Вспоминаю другой случай. Решив приобрести сервиз, я выразил сомнение, что сумею довезти его в целости и сохранности до Москвы. Сервиз был упакован в кубический ящик, обшитый жестяными полосами. Я неуверенно покачал головой. Тогда продавец схватил ящик и без малейшего колебания выбросил его через окно со второго этажа во двор. Но когда мне распаковали ящик, все было в целости. Впрочем, увидев, какова упаковка, я не удивился. Каждый предмет был завернут в несколько слоев папиросной бумаги, плотно окружен мелкой стружкой и втиснут в футляр из гофрированного картона. Эти гофрированные футляры, перевязанные бечевкой, располагались в огромной гофрированной же картонной коробке очень плотно. И наконец, эта гофрированная коробка была вставлена в деревянный ящик.
И еще об одном мне хочется рассказать, когда я вспоминаю токийский магазин «Мицукочи». На одном из этажей, в большом зале без окон, протянулись длинные прилавки. Под стеклом на черном бархате здесь сверкают тысячи жемчужин. Жемчуг не менее связан с представлением о Японии, чем бамбук или вишня, хотя известно, что эти два растения можно встретить не только там.
«Совершенная красота жемчужин… это «Микимото». Высоко-ценимые королями, эти изумительные оригинальные шедевры из жемчуга были созданы знаменитым Микимото. Только мастера «Микимото» в результате долгих лет тщательного выращивания, строгого отбора и искусного подбора добывают небольшое число совершенных драгоценных жемчужин, достойных носить имя Микимото — изобретателя культивированного жемчуга». Миллионы таких объявлений можно найти в газетах, журналах, увидеть на телеэкранах, услышать по радио во всем мире.

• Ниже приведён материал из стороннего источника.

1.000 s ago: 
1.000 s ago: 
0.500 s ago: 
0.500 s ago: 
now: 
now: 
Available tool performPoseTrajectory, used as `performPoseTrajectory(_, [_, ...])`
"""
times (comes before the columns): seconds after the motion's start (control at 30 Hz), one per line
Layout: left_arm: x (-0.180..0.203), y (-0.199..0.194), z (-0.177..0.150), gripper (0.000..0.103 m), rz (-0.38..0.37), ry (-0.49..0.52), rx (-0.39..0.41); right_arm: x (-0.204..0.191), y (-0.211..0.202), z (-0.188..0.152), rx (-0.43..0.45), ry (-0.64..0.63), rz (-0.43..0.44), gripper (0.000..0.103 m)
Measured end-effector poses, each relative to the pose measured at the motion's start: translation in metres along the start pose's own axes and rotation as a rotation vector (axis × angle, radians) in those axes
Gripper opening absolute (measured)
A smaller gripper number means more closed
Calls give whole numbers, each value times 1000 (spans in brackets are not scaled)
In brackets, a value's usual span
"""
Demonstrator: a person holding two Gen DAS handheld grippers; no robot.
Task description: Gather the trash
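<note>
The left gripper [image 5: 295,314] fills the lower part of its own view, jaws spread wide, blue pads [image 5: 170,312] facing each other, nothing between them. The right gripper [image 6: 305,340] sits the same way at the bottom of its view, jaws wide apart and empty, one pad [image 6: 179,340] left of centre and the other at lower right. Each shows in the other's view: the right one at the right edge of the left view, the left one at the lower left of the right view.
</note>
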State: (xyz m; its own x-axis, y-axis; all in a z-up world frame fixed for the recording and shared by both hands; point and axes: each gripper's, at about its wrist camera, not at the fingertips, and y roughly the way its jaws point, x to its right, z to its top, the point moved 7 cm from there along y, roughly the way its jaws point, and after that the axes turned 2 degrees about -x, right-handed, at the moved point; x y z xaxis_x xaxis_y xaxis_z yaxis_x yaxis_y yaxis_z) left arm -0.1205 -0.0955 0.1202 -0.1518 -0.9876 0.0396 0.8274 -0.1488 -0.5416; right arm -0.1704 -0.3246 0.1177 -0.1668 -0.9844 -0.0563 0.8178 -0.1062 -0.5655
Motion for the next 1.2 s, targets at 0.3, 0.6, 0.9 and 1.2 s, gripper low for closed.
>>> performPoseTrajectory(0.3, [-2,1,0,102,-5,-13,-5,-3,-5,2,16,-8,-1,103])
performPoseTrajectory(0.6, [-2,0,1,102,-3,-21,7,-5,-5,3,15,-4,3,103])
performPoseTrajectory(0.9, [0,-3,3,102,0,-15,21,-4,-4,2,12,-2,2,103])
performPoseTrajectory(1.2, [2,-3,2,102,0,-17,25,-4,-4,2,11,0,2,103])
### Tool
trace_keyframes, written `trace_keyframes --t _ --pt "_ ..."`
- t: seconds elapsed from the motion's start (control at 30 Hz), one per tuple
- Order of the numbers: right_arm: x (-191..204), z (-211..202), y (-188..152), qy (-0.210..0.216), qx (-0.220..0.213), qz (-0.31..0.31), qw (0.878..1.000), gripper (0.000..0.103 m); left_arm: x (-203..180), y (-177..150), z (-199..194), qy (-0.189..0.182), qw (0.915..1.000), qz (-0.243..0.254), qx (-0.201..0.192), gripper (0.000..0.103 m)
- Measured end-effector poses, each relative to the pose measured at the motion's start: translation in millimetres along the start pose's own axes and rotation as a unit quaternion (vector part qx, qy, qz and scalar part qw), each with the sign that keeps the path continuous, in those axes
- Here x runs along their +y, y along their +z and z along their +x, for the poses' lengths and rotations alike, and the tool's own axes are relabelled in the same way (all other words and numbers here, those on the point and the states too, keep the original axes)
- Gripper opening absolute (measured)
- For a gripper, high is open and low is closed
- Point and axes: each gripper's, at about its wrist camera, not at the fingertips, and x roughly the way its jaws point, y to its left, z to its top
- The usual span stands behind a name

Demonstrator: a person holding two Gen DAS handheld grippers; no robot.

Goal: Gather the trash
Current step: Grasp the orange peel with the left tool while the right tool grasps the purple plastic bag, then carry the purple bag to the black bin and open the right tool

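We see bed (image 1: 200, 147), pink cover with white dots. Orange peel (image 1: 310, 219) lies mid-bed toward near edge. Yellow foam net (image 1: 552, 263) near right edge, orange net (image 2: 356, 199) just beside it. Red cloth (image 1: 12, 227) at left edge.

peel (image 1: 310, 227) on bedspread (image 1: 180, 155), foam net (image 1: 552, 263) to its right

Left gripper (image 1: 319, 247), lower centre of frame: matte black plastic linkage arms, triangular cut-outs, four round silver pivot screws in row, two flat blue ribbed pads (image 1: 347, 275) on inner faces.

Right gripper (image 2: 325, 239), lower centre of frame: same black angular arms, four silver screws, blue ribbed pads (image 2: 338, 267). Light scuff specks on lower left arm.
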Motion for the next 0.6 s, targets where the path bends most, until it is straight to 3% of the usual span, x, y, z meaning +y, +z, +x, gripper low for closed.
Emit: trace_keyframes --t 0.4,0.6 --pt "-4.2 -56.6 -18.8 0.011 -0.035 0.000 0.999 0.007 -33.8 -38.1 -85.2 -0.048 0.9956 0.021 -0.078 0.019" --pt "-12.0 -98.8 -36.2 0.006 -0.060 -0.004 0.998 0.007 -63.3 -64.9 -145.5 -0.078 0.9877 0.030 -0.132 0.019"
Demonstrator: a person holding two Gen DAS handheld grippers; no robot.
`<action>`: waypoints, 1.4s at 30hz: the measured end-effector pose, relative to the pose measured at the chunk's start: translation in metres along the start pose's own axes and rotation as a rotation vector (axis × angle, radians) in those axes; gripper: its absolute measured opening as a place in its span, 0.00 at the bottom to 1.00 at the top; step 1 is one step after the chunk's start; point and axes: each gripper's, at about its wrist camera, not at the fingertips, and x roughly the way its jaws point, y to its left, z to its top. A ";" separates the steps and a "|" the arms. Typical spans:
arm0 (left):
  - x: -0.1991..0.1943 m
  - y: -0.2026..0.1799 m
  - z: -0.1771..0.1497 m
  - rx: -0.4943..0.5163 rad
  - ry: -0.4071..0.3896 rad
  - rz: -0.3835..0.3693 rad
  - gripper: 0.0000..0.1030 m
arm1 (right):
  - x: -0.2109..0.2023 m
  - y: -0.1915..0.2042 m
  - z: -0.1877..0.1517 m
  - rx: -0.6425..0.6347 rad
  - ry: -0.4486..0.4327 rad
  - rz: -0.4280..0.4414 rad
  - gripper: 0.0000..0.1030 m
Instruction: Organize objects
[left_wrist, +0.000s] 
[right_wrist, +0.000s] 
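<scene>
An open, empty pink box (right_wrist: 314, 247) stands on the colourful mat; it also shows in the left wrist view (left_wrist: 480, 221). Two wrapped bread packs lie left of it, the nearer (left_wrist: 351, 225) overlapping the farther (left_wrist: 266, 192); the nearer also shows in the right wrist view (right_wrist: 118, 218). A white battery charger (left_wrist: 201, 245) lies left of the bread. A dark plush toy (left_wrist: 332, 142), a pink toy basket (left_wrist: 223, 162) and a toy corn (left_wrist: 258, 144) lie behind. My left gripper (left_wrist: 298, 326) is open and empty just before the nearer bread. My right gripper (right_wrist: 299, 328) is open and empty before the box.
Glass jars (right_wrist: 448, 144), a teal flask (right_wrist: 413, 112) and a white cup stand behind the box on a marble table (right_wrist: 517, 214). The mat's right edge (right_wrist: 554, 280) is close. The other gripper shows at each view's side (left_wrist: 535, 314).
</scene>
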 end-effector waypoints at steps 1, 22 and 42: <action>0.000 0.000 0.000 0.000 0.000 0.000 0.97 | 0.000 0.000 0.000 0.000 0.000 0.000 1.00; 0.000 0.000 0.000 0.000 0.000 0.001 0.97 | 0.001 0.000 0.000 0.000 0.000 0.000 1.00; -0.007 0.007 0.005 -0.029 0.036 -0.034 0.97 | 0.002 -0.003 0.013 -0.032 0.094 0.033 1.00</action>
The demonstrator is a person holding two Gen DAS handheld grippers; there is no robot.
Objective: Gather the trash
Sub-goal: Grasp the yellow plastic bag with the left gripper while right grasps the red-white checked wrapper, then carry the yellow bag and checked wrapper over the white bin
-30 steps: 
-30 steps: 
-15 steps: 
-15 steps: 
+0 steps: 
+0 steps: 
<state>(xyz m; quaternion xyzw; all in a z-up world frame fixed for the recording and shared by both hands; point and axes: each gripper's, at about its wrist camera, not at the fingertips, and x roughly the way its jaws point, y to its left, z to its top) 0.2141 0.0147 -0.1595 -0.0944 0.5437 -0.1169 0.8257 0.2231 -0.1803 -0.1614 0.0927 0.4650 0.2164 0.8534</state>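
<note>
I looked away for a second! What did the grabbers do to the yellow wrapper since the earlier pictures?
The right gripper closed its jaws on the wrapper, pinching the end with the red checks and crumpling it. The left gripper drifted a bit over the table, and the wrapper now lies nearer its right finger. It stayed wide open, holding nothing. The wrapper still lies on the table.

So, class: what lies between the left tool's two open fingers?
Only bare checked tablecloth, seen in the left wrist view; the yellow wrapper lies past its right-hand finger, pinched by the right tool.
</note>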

История открытия культивированного жемчуга такова. Случайно обнаружив в раковине кусочек стекляшки, превратившийся в жемчужину, крестьянин Микимото сделал из этого определенные выводы и попытался искусственным путем выращивать жемчуг. Прошли годы, и у берегов Японии возникли целые плантации выращенного жемчуга. Тысячи раковин погружаются на дно океана с дешевым перламутровым осколком в сердце, чтобы вернуться вновь через шесть-семь лет с чудесной жемчужиной.